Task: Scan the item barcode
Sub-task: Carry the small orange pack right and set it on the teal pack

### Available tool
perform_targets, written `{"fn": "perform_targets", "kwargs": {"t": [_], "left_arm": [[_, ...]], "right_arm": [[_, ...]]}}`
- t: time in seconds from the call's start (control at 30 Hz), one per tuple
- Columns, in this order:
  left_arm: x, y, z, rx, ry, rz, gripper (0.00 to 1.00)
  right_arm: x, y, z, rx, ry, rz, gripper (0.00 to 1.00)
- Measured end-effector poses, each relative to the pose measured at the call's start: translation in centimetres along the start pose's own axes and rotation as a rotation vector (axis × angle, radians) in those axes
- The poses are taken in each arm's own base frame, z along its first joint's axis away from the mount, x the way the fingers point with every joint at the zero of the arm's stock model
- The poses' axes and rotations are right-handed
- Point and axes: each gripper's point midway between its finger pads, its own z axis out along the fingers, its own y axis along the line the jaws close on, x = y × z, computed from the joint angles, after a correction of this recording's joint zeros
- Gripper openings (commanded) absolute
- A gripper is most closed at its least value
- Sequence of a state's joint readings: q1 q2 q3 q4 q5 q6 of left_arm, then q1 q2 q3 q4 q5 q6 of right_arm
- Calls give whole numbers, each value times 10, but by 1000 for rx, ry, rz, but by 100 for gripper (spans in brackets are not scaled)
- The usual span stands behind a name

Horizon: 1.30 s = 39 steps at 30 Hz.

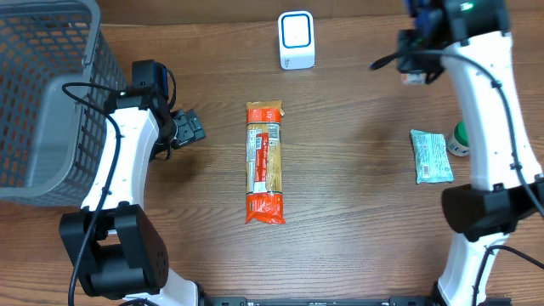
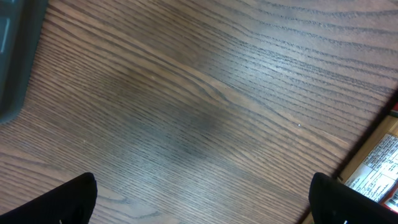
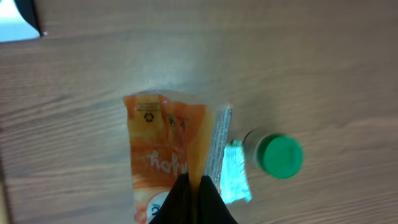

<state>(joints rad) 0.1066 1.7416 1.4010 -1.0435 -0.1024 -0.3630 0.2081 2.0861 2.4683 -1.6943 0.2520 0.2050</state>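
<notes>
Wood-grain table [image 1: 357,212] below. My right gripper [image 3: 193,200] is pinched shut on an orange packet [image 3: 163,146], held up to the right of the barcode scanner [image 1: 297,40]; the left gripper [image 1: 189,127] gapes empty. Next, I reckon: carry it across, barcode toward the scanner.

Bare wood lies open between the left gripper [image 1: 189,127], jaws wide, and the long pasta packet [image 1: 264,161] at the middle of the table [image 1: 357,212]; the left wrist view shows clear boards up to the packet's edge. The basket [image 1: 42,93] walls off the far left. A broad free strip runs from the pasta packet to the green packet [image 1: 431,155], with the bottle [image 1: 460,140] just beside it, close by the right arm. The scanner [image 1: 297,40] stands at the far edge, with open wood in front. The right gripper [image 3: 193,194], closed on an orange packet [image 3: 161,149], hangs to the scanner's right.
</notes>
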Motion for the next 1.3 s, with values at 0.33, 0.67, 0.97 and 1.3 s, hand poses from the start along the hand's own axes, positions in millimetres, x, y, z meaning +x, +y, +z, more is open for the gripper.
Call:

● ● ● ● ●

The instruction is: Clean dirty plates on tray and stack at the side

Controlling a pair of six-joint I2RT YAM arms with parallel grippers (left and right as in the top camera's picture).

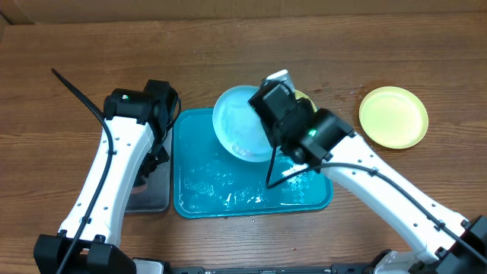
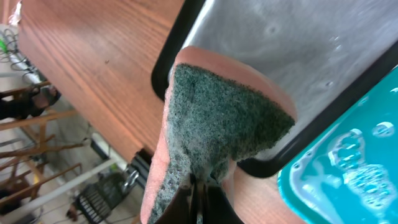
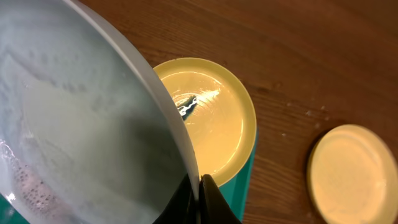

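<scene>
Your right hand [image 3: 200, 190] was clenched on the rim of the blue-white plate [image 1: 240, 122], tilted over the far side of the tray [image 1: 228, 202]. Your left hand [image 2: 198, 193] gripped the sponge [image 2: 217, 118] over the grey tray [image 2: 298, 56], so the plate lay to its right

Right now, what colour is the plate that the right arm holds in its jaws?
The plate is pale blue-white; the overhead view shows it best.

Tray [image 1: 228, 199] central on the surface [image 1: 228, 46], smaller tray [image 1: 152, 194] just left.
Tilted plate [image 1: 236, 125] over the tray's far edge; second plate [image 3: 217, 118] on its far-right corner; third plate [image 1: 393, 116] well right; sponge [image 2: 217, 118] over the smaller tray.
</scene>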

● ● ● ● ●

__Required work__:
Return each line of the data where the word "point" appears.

__Completed exercise__:
- The poses are taken in each arm's own base frame, z along its first joint's axis away from the mount, x the way the fingers point with every joint at the zero of the arm's stock model
- Point and axes: each gripper's point midway between its finger pads, its own z axis out along the fingers, its own y axis along the line the jaws close on, x = y × z, computed from the joint angles, after a correction of this recording's joint zeros

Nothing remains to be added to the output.